**Exercise prompt**
Reproduce each line of the material exactly as it reads.

**Information shown**
▽
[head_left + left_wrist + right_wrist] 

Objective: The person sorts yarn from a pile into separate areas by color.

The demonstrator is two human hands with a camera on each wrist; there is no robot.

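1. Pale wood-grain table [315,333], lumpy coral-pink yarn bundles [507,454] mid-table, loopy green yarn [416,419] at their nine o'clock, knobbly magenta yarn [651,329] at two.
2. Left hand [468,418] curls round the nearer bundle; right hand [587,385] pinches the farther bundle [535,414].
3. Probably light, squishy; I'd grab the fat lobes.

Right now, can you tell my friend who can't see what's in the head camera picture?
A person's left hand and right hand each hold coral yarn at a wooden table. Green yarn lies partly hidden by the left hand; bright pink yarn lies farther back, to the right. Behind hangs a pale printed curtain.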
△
**Exercise response**
[head_left + left_wrist + right_wrist] 

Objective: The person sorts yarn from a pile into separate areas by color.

The demonstrator is two human hands with a camera on each wrist; there is no robot.

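1. Pale wood-grain table [315,333], lumpy coral-pink yarn bundles [507,454] mid-table, loopy green yarn [416,419] at their nine o'clock, knobbly magenta yarn [651,329] at two.
2. Left hand [468,418] curls round the nearer bundle; right hand [587,385] pinches the farther bundle [535,414].
3. Probably light, squishy; I'd grab the fat lobes.

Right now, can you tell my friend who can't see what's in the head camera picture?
A person's left hand and right hand each hold coral yarn at a wooden table. Green yarn lies partly hidden by the left hand; bright pink yarn lies farther back, to the right. Behind hangs a pale printed curtain.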

This output requires no further additions.